* **EXERCISE GOAL**:
Without its pictures, the listing below is to be transcribed exactly.

* **RAW DATA**:

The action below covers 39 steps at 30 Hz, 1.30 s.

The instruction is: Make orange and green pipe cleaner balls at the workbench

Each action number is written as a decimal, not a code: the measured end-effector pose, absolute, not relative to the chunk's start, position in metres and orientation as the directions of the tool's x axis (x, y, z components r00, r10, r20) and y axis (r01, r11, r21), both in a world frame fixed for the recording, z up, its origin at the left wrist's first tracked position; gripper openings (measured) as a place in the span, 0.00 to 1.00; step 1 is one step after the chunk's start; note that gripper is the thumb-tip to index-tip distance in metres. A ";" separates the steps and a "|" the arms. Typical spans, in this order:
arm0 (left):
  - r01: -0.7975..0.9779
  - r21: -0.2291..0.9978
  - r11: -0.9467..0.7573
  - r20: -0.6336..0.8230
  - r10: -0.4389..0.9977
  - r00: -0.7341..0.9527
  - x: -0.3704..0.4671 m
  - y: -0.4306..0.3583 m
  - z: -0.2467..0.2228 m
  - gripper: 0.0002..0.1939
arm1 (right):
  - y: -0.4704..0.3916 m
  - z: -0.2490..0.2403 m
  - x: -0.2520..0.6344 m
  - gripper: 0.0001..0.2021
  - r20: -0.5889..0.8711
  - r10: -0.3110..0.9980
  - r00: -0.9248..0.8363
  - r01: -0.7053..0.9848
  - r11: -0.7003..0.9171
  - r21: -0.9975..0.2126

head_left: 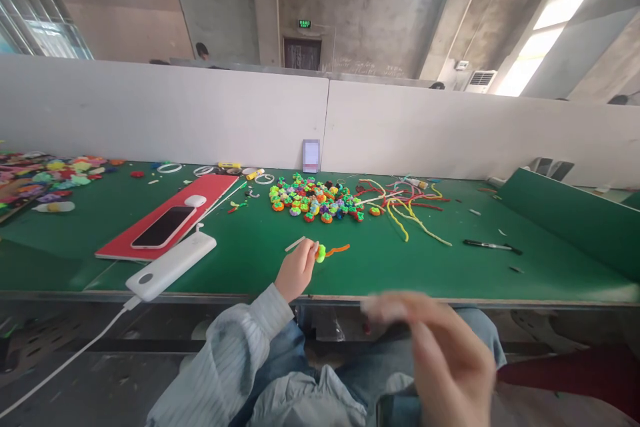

* **REPLY**:
The action below covers 39 steps at 30 Hz, 1.30 s.

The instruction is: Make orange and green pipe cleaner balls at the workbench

Each action number is written as a decimal, not a code: the measured end-effector pose, absolute, not relative to the chunk's start, position in metres and orientation as the directions of the tool's x axis (x, y, z components r00, r10, r20) and y axis (r01, r11, r21), both in a world frame fixed for the recording, z up, its origin at the left wrist's first tracked position; gripper openings (measured) as a place in the span, 0.00 to 1.00; step 1 is one step after the chunk's start; note that gripper is the thumb-tip to index-tip distance in metres. A ";" separates the steps and a "|" the arms. Typical spans, in this order:
arm0 (left):
  - r01: -0.7975..0.9779
  - r21: -0.2291..0.9978
  - r11: -0.9467..0.7573
  - r20: -0.6336..0.8230
  - r10: -0.4389..0.9977
  - r00: -0.7341..0.9527
  - x: -0.3704..0.4671 m
  - y: -0.4306..0.3583 m
  - z: -0.2467..0.2228 m
  - gripper: 0.0002..0.1939
arm1 (right):
  - y: -0.4704..0.3916 m
  - z: -0.2490..0.2403 m
  - x: -0.2520..0.6344 m
  - gripper: 0.0001..0.2021
  - r20: -0.5889..0.8711
  - r10: -0.3110..0.9980
  - r00: -0.9248..0.8363
  - r01: -0.7053..0.9848
  - r11: -0.7003..0.9171
  - r21: -0.9975..0.2126

head_left: 

This answer leaves nothing further to address.